__Activity__.
Take the entries that follow and return exactly the lines from the one holding "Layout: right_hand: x" through the one holding "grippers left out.", both included. Nothing else is needed.

*** Opening Data ***

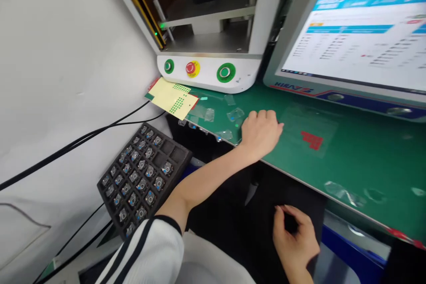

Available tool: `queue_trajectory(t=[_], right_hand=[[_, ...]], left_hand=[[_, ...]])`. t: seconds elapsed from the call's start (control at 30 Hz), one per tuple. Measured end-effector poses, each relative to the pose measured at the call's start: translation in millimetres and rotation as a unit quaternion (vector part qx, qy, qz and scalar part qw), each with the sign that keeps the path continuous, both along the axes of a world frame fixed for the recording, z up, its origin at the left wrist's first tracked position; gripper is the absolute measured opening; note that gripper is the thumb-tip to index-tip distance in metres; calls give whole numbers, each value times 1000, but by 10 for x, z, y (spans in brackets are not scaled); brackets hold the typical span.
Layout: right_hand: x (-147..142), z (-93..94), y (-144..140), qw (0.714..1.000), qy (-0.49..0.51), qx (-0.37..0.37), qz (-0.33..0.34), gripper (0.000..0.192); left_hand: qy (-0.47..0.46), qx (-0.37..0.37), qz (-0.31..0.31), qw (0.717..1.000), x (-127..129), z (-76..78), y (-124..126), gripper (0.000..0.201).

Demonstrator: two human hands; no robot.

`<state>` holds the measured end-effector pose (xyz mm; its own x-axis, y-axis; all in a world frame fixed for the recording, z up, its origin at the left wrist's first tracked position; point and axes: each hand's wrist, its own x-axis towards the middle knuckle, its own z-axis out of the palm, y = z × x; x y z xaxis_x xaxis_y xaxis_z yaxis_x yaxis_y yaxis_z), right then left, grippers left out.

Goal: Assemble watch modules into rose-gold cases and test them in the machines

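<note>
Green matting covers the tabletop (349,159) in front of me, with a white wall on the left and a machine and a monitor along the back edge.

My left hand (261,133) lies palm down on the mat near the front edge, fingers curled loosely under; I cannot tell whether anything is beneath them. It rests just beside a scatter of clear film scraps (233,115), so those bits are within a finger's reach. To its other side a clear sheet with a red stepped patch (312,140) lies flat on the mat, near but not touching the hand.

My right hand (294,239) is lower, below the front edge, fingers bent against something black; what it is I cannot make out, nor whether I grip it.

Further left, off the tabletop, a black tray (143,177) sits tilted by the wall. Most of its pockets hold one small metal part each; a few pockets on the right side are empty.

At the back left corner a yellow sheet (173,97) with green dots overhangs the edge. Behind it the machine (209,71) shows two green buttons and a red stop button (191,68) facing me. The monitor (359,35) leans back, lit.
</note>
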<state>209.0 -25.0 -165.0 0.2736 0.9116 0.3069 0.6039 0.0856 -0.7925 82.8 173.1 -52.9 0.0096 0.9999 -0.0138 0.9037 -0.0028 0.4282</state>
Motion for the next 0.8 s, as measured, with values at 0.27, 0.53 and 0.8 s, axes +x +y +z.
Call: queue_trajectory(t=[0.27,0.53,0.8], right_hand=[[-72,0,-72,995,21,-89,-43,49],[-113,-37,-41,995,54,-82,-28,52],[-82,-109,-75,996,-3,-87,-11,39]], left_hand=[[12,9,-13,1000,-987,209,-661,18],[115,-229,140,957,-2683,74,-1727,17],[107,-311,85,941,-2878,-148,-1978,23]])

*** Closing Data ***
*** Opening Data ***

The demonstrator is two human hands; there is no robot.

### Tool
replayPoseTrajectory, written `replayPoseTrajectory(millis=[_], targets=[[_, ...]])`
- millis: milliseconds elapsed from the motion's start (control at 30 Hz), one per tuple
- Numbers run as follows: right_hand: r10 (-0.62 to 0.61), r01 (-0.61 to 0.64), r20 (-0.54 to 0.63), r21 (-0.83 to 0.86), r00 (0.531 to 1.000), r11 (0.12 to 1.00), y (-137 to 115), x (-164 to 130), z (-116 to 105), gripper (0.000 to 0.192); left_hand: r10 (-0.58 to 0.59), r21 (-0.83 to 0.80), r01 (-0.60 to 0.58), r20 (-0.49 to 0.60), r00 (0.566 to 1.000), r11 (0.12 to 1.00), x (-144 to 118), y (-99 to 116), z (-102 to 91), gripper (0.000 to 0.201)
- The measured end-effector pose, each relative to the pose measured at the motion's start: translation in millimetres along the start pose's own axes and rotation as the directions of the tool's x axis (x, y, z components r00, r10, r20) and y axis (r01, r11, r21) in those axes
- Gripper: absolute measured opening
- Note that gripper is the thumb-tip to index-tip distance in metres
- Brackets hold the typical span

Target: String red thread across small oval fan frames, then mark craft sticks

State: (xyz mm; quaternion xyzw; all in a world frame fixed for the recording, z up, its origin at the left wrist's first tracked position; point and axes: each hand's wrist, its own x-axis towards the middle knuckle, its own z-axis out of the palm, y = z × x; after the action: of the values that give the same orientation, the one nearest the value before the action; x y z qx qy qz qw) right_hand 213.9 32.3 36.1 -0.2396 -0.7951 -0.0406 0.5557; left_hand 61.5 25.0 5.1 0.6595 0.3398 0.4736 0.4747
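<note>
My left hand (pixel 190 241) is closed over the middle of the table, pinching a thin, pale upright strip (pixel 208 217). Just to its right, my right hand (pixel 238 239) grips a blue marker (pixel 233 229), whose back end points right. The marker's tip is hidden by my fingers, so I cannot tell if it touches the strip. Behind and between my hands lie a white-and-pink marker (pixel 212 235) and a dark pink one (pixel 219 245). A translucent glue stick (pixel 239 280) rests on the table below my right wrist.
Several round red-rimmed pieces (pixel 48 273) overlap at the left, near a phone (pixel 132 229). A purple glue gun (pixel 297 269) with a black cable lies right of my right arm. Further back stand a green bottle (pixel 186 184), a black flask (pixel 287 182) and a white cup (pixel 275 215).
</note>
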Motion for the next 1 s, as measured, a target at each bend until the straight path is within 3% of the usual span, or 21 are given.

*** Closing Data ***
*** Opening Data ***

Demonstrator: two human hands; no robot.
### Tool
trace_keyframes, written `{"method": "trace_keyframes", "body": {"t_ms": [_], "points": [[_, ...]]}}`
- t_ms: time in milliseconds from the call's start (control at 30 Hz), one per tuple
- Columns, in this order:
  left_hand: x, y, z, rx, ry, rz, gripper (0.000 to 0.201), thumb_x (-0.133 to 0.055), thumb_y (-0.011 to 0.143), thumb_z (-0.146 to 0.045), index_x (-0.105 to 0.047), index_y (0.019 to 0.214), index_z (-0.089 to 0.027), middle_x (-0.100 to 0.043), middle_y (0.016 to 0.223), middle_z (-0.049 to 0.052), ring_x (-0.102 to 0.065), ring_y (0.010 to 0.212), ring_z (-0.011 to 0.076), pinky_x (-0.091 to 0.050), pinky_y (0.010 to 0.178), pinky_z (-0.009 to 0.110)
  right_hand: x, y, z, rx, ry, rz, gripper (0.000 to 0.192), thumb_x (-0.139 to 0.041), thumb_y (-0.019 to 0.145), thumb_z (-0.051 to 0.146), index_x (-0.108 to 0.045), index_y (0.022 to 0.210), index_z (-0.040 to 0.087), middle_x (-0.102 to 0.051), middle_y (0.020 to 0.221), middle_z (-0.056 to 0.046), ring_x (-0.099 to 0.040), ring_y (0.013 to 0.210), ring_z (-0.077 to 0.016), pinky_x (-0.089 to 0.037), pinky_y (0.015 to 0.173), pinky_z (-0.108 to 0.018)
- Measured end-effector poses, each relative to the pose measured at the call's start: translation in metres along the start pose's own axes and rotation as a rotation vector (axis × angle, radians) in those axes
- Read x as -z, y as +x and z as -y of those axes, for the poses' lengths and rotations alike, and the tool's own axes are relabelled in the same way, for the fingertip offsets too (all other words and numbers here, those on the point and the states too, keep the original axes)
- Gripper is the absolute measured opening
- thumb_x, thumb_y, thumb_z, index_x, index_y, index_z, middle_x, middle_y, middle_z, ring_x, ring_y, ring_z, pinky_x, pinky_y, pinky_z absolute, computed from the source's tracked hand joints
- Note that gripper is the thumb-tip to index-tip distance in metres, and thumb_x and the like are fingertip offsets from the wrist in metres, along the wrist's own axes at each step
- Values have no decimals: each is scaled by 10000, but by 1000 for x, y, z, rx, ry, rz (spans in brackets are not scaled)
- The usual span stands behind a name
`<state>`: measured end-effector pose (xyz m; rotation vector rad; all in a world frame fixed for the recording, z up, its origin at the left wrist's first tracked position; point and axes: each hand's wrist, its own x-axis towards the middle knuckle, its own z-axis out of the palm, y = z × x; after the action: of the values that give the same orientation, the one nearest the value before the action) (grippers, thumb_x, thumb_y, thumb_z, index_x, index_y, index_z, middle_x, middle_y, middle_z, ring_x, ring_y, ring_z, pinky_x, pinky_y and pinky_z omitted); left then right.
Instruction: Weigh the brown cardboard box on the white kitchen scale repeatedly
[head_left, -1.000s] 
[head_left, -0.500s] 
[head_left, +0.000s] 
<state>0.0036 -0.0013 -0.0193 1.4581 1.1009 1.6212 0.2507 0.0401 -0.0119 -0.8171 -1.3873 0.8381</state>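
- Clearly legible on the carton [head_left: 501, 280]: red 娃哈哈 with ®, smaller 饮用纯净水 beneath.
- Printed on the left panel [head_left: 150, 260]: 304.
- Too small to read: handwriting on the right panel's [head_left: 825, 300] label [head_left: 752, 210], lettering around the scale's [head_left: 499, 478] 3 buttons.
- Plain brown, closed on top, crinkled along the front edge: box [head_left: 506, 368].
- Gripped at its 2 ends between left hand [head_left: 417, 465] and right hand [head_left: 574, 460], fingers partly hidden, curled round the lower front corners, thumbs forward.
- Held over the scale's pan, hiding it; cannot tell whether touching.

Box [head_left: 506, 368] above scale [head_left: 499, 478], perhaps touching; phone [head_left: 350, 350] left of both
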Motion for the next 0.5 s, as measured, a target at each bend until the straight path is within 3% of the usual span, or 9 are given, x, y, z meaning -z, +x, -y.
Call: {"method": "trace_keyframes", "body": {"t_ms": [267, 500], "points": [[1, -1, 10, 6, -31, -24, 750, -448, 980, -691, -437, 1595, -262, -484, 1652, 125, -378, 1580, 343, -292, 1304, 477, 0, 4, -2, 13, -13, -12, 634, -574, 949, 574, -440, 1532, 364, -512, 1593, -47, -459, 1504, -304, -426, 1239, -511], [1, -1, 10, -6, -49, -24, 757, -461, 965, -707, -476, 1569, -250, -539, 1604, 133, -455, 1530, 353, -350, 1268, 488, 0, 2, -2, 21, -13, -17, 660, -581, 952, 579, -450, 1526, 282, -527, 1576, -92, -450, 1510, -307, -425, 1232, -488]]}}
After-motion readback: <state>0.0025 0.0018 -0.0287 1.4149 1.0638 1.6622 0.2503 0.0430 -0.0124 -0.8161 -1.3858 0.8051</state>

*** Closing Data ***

__Answer to this problem__.
Layout: right_hand: x (-147..142), z (-93..94), y (-144..140), qw (0.714..1.000), qy (-0.49..0.51), qx (-0.37..0.37), qz (-0.33..0.34), gripper (0.000..0.192); left_hand: qy (-0.47..0.46), qx (-0.37..0.37), qz (-0.31..0.31), qw (0.717..1.000), x (-127..129), z (-76..78), y (-124..126), gripper (0.000..0.201).

Demonstrator: two human hands; no robot.

`<state>` holds the measured end-effector pose (xyz mm; its own x-axis, y-axis; all in a world frame fixed for the recording, z up, its origin at the left wrist's first tracked position; point and axes: each hand's wrist, its own x-axis towards the middle knuckle, its own z-axis out of the palm, y = z × x; x y z xaxis_x xaxis_y xaxis_z yaxis_x yaxis_y yaxis_z), right then left, grippers left out.

The response has been given in full.